* **Problem**:
Copy exactly the stretch of data below from the line with "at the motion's" through the line with "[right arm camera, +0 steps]", including both of those lines.

* **Extracted material**:
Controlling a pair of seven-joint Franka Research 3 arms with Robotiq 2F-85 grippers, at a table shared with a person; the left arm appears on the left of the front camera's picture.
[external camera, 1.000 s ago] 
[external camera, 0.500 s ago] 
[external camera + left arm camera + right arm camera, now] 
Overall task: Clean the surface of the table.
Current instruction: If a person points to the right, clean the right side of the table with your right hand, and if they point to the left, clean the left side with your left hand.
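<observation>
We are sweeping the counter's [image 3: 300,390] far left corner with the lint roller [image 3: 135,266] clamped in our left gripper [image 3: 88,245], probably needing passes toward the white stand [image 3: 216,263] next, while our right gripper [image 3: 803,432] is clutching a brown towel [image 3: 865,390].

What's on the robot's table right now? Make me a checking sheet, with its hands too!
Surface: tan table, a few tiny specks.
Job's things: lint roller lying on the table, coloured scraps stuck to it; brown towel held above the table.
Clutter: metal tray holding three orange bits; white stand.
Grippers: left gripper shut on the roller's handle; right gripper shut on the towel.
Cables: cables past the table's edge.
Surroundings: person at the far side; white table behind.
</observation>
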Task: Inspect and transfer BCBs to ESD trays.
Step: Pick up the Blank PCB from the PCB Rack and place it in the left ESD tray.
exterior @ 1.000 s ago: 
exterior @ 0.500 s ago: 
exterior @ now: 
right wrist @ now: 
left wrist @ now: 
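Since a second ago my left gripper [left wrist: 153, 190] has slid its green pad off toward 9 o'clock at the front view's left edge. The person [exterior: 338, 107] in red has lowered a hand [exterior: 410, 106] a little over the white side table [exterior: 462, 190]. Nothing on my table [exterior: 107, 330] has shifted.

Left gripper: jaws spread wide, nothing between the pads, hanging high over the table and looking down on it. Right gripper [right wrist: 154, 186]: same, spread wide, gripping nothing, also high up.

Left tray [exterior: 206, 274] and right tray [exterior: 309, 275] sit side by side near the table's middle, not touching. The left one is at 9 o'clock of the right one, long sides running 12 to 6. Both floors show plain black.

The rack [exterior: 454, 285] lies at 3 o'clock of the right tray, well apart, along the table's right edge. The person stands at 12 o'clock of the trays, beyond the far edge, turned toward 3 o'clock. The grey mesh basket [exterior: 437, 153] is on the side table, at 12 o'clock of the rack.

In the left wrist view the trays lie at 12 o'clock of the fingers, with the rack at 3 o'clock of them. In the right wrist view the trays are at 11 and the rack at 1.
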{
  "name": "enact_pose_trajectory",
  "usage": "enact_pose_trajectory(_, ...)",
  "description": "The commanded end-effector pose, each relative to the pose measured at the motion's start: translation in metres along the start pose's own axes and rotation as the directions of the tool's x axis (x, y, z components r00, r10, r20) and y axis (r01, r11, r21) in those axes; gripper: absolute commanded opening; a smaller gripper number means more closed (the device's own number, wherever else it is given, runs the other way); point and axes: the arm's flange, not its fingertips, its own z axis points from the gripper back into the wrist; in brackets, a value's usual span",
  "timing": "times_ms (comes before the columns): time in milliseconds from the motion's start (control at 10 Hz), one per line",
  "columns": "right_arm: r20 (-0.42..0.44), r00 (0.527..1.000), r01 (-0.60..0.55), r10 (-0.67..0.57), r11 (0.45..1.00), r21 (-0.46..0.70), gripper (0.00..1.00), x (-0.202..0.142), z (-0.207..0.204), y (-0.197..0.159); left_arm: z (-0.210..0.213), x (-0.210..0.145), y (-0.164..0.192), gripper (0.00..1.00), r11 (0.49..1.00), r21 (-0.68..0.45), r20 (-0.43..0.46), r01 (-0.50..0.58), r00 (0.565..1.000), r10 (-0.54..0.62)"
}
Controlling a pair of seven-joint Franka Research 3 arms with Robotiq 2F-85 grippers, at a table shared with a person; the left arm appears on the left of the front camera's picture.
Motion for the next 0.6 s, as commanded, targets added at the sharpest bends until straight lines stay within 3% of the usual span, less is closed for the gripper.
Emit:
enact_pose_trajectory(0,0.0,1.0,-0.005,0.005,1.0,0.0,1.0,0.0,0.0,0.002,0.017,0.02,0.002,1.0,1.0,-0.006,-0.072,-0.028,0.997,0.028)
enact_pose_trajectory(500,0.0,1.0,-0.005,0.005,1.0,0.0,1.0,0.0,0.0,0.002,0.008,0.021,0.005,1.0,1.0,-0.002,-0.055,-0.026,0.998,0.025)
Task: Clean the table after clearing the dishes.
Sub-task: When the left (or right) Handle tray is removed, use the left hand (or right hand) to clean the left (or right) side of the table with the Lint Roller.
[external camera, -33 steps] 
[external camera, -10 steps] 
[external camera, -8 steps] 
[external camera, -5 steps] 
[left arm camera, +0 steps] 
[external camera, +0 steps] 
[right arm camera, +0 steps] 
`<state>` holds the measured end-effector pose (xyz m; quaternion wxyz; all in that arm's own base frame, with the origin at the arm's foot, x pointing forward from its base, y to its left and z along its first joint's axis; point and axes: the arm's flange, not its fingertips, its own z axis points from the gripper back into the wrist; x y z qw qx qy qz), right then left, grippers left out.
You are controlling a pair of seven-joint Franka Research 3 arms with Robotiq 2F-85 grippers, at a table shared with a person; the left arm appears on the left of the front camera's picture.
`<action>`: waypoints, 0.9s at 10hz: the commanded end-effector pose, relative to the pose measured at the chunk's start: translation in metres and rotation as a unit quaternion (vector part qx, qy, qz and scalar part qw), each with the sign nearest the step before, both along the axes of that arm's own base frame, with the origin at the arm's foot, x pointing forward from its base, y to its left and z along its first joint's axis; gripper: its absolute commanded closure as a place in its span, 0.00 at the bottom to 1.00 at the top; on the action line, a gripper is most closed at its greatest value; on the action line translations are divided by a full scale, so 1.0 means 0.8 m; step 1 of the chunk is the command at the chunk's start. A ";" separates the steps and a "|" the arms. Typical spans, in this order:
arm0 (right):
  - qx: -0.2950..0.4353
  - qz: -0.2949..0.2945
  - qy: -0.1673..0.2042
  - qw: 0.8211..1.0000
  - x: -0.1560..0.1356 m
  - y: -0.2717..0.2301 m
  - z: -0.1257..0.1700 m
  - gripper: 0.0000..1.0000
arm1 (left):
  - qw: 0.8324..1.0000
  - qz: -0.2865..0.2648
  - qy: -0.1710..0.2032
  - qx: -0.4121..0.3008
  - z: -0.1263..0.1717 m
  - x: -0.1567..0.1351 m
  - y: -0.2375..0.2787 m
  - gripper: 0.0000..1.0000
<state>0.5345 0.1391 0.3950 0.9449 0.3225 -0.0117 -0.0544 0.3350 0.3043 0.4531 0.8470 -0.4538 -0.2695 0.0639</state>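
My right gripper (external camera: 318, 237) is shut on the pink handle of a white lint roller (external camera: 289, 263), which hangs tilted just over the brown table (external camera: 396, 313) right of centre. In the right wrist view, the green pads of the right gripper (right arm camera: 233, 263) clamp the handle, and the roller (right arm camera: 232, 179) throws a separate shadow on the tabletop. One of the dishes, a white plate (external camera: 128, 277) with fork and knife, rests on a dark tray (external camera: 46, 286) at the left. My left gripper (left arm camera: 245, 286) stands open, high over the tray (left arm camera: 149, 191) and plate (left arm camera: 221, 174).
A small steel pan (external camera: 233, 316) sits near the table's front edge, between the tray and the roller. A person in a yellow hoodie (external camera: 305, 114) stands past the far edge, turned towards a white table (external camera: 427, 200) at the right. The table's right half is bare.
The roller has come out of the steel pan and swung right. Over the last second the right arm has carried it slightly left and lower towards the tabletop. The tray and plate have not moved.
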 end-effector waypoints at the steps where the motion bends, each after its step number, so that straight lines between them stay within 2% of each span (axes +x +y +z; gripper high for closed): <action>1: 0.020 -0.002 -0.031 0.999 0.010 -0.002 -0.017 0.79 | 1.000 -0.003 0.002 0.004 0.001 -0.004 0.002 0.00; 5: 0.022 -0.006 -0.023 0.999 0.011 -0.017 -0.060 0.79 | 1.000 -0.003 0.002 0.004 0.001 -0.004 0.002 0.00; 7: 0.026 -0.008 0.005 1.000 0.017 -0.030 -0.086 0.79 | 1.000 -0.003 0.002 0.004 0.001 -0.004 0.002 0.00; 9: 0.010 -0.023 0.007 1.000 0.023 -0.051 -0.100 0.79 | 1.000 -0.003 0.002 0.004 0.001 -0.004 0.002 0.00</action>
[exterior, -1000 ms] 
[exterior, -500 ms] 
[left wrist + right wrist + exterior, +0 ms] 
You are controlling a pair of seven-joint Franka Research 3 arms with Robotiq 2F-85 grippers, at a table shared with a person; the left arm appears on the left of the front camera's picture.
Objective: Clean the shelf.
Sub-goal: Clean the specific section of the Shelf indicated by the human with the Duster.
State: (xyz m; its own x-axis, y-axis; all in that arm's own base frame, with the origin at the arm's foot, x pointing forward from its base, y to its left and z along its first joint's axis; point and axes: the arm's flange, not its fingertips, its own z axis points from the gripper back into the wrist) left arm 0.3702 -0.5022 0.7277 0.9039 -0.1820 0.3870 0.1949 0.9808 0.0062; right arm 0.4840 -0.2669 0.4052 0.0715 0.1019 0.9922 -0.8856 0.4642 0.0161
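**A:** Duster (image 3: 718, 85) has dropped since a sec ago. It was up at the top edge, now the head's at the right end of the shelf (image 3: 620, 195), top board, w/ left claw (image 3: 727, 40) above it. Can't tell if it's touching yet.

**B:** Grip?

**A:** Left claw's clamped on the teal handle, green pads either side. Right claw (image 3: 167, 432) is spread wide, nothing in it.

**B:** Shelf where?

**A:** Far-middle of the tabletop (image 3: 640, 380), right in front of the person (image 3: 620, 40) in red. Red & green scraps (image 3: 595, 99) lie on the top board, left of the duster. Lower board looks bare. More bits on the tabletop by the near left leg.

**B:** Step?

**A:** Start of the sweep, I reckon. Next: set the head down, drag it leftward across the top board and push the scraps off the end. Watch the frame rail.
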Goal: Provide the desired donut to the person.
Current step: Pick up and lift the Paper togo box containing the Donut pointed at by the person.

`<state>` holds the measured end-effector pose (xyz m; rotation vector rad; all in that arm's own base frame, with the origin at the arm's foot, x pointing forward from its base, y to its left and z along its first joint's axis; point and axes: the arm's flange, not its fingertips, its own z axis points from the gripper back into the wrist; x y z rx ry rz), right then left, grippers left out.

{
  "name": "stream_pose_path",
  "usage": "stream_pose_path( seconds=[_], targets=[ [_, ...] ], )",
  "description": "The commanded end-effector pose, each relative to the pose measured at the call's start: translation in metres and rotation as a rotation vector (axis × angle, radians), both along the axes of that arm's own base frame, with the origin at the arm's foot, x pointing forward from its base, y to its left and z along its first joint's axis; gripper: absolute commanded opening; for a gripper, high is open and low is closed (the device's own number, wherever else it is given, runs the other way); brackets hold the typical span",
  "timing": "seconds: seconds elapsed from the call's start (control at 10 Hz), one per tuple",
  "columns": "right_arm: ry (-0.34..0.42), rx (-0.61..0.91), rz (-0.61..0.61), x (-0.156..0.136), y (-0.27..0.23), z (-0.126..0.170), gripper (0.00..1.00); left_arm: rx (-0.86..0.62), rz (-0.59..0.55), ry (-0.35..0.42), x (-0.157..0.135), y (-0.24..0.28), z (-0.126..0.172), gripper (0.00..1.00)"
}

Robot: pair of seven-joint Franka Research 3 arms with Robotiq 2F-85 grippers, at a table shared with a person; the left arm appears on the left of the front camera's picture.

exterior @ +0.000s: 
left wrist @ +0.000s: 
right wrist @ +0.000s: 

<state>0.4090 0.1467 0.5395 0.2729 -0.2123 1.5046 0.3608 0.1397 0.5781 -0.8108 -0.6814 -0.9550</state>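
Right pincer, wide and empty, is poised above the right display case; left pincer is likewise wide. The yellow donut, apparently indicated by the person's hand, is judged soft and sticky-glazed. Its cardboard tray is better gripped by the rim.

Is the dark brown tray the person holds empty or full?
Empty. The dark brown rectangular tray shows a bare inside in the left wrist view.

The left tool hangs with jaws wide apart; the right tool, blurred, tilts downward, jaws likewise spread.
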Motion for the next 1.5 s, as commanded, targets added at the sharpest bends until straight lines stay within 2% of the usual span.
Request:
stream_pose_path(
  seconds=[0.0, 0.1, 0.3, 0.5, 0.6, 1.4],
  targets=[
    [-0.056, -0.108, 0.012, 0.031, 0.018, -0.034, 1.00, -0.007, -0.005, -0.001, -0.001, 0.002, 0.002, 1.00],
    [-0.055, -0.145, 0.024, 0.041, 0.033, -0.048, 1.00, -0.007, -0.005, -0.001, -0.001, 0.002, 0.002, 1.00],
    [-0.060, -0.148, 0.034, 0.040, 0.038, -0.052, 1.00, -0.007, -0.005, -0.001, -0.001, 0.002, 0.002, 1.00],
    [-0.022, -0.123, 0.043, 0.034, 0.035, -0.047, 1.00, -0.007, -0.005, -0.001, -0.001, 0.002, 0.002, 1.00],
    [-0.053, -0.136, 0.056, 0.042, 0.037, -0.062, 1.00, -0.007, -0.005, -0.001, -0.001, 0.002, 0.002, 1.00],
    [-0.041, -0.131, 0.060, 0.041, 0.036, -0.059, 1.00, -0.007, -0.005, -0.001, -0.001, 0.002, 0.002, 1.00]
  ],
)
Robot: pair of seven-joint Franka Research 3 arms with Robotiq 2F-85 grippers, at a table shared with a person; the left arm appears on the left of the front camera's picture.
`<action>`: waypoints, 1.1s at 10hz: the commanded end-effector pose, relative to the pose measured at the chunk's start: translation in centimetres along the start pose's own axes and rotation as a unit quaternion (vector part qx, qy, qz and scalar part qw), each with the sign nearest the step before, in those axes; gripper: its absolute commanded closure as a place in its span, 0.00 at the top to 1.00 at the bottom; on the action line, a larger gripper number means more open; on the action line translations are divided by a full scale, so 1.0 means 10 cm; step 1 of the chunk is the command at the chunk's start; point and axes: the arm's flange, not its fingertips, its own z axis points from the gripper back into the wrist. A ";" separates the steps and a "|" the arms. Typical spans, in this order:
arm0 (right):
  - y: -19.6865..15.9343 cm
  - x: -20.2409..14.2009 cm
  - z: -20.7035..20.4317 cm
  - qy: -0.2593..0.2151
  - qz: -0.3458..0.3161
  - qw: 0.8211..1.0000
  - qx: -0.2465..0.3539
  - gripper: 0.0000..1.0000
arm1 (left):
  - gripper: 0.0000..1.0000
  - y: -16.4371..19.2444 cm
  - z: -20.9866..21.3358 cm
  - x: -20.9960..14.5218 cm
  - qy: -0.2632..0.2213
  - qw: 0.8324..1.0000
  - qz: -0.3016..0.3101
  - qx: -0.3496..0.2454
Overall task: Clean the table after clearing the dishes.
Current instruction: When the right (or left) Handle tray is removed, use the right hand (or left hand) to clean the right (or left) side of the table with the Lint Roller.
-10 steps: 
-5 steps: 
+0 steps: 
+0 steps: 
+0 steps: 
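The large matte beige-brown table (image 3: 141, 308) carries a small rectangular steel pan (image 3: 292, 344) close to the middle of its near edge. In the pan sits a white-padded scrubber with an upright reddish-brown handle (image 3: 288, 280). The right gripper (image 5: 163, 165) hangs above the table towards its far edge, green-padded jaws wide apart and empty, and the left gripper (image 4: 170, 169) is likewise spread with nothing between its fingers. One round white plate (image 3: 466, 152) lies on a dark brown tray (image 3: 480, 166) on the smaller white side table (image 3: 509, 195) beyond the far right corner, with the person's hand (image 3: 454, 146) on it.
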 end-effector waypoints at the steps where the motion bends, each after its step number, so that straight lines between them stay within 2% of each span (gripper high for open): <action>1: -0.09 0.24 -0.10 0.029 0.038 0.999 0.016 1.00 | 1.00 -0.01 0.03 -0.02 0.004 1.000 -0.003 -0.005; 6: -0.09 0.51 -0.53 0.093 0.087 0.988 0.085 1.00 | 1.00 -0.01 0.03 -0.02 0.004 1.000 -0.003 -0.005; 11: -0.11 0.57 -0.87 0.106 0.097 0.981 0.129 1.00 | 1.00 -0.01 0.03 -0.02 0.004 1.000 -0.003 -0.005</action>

* **Output of the exercise**:
  "description": "The commanded end-effector pose, each relative to the pose measured at the motion's start: translation in metres along the start pose's own axes and rotation as the directions of the tool's x axis (x, y, z components r00, r10, r20) and y axis (r01, r11, r21) in those axes; gripper: absolute commanded opening; a smaller gripper number means more closed (the device's own number, wherever else it is given, runs the other way); point and axes: the arm's flange, not its fingertips, its own z axis points from the gripper back into the wrist; in brackets, a value's usual span",
  "timing": "times_ms (comes before the columns): time in milliseconds from the motion's start (control at 10 Hz), one per line",
  "columns": "right_arm: r20 (-0.42..0.44), r00 (0.527..1.000), r01 (-0.60..0.55), r10 (-0.67..0.57), r11 (0.45..1.00), r21 (-0.46..0.70), gripper (0.00..1.00), x (-0.202..0.142), z (-0.207..0.204), y (-0.197..0.159); left_arm: z (-0.210..0.213), x (-0.210..0.145), y (-0.164..0.192), gripper (0.00..1.00), r11 (0.49..1.00), r21 (-0.68..0.45), r20 (-0.43..0.46), r01 (-0.50..0.58), r00 (0.565..1.000), r10 (-0.54..0.62)"
}
Controlling a pair of seven-joint Franka Research 3 arms with Robotiq 2F-85 grippers, at a table shared with a person; the left arm appears on the left of the front camera's picture.
Motion for the next 0.6 s, as commanded, targets added at the sharpest bends until straight lines stay within 3% of the usual span, less is closed for the gripper.
Emit:
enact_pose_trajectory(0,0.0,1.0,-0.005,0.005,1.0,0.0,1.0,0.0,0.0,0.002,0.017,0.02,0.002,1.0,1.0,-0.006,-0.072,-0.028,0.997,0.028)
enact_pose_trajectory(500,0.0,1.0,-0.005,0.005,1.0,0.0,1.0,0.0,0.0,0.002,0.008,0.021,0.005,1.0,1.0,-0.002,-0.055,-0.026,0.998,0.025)
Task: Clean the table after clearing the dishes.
Sub-task: When the left (or right) Handle tray is removed, use the left hand (or right hand) to clean the left (or right) side of the table with the Lint Roller.
[external camera, -33 steps] 
[external camera, -10 steps] 
[external camera, -8 steps] 
[external camera, -5 steps] 
[left arm camera, +0 steps] 
[external camera, +0 steps] 
[right arm camera, +0 steps] 

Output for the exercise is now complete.